Since “the price of a phone call consists of a standard connection fee, which is a constant, plus a per-minute charge,” write a formula, using variables for the unknown information. Let c equal the connection fee and r equal the per-minute rate:

\(2.90 = c + r(10)\)
\(4.40 = c + r(16)\)

Now, either substitute and solve or stack and combine the equation. Note that there is one c in each equation, so subtracting is likely to be fastest:

\(4.40 = c + 16r\)
\(- (2.90 = c + 10r)\)

\(1.50 = 6r\)

\(r = 0.25\)

The calls cost 25 cents per minute. Note that most people will next plug r back into either equation to find c, but c isn’t necessary to solve!

A 10-minute call costs \(\$2.90\). That \(\$2.90\) already includes the basic connection fee (which is a constant) as well as the per-minute fee for 10 minutes. The problem asks how much a 13-minute call costs. Add the cost for another 3 minutes ($0.75) to the cost for a 10-minute call ($2.90): \(2.90 + 0.75 = \$3.65\).

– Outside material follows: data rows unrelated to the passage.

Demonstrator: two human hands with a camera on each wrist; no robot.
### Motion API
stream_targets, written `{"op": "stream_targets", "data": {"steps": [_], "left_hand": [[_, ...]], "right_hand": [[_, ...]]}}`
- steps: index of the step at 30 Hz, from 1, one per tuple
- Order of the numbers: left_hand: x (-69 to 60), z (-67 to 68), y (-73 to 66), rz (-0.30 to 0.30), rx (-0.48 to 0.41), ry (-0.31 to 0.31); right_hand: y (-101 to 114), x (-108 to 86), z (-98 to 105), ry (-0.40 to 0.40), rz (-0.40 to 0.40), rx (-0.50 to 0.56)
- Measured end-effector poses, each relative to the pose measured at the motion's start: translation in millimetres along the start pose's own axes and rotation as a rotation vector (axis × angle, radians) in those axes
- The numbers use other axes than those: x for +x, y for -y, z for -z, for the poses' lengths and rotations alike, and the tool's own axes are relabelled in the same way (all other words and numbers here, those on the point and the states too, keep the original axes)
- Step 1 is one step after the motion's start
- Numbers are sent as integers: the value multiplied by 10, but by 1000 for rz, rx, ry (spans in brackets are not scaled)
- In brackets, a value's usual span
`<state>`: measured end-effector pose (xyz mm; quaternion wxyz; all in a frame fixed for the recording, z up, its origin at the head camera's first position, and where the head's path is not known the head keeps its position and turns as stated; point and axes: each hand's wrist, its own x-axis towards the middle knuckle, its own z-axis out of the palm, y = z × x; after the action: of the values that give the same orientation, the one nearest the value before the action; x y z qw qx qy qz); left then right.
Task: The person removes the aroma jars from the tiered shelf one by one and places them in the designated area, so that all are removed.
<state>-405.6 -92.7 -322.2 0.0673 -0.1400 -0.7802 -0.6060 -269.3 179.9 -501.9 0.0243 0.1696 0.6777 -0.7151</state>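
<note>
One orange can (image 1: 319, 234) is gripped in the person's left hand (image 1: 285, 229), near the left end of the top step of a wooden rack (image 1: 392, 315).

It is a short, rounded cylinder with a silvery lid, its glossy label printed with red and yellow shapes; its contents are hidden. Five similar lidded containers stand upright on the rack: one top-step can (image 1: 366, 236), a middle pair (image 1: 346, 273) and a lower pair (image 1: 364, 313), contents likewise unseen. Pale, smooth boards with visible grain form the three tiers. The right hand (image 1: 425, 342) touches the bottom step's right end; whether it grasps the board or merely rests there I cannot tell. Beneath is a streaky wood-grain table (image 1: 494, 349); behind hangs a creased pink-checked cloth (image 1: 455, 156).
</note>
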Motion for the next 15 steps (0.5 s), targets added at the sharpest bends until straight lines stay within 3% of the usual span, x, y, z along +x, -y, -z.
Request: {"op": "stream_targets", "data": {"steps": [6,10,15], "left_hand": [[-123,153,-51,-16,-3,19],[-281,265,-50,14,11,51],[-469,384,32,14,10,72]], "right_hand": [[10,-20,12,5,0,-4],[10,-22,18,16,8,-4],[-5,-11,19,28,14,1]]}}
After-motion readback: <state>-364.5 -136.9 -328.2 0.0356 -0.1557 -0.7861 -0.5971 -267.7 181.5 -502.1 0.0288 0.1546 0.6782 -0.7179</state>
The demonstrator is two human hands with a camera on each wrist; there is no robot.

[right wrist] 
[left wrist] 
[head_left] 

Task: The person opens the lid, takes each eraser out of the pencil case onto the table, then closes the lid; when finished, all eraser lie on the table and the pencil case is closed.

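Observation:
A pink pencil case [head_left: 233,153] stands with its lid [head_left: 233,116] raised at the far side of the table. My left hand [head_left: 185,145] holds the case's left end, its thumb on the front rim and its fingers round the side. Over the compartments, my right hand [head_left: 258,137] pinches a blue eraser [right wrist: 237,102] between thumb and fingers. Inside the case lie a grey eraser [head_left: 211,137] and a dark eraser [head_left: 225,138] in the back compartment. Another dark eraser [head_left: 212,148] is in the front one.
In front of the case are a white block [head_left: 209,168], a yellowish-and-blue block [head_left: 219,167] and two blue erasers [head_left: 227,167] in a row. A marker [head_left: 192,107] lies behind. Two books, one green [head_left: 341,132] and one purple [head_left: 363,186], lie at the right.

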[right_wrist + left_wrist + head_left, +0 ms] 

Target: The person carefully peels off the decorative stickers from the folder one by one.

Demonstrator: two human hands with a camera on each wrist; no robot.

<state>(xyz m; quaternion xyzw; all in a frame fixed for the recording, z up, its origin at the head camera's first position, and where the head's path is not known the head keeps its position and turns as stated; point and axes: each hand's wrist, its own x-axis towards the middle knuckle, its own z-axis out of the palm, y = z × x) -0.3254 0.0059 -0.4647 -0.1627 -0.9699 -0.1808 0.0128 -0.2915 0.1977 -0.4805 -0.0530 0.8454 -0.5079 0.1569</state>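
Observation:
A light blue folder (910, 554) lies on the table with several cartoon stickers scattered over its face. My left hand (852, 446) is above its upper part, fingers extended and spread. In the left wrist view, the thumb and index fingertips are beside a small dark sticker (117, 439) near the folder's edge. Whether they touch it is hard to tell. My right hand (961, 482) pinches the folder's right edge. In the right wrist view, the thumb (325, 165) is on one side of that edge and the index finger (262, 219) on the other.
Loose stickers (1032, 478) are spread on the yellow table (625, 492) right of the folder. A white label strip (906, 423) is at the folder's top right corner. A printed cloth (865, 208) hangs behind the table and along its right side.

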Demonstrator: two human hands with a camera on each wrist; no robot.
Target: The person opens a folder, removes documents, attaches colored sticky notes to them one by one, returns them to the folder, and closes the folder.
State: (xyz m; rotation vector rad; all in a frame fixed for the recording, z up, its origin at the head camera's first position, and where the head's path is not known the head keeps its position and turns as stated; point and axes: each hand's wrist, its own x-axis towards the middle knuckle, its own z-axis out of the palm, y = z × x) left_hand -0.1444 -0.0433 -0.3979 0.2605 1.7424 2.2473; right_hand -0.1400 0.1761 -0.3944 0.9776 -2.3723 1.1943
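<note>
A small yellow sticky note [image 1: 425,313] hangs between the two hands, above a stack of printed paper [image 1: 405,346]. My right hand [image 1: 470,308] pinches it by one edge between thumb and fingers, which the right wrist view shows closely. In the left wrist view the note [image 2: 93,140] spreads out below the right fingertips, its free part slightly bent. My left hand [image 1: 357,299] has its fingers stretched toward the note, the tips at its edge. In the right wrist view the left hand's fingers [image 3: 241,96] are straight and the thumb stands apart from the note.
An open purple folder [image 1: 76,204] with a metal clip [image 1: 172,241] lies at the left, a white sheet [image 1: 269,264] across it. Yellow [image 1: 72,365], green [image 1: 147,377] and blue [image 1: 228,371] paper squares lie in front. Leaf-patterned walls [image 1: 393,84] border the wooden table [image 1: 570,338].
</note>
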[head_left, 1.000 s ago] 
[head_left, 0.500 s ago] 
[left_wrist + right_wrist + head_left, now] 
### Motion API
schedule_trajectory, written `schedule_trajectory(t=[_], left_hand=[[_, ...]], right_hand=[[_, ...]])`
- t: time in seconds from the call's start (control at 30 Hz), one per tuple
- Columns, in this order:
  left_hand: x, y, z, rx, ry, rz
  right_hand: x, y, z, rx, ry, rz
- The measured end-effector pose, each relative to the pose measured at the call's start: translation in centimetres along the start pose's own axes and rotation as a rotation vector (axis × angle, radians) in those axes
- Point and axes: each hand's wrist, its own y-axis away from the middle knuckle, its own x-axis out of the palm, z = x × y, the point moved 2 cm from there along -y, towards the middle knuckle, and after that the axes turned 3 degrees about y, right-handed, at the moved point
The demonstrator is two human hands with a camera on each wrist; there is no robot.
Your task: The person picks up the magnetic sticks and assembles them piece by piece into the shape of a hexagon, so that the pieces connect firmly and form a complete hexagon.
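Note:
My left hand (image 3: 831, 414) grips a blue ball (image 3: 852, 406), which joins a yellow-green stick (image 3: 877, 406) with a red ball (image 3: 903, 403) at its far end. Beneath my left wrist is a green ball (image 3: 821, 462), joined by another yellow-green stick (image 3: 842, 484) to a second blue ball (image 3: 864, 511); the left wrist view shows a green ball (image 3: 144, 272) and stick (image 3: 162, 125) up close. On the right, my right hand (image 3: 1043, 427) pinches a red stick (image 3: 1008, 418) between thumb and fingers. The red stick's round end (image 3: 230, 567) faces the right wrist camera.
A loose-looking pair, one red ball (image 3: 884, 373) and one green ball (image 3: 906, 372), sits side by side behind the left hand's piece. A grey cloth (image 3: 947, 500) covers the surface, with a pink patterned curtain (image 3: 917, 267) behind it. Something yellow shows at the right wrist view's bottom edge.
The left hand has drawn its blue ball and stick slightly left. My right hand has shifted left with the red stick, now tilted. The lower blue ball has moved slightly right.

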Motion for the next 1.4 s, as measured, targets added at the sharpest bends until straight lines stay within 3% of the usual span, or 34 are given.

In fact, both the 10-minute and 16-minute calls include the same connection fee (which is a constant), so a shortcut can be used to solve. The extra 6 minutes for the 16-minute call cost a total of $4.40 – $2.90 = $1.50. From there, calculate the cost per minute (1.5 ÷ 6 = 0.25) or notice that 13 minutes is halfway between 10 minutes and 16 minutes, so the cost for a 13-minute call must also be halfway between the cost for a 10-minute call and the cost for a 16-minute call. Add half of $1.50, or $0.75, to $2.90 to get $3.65.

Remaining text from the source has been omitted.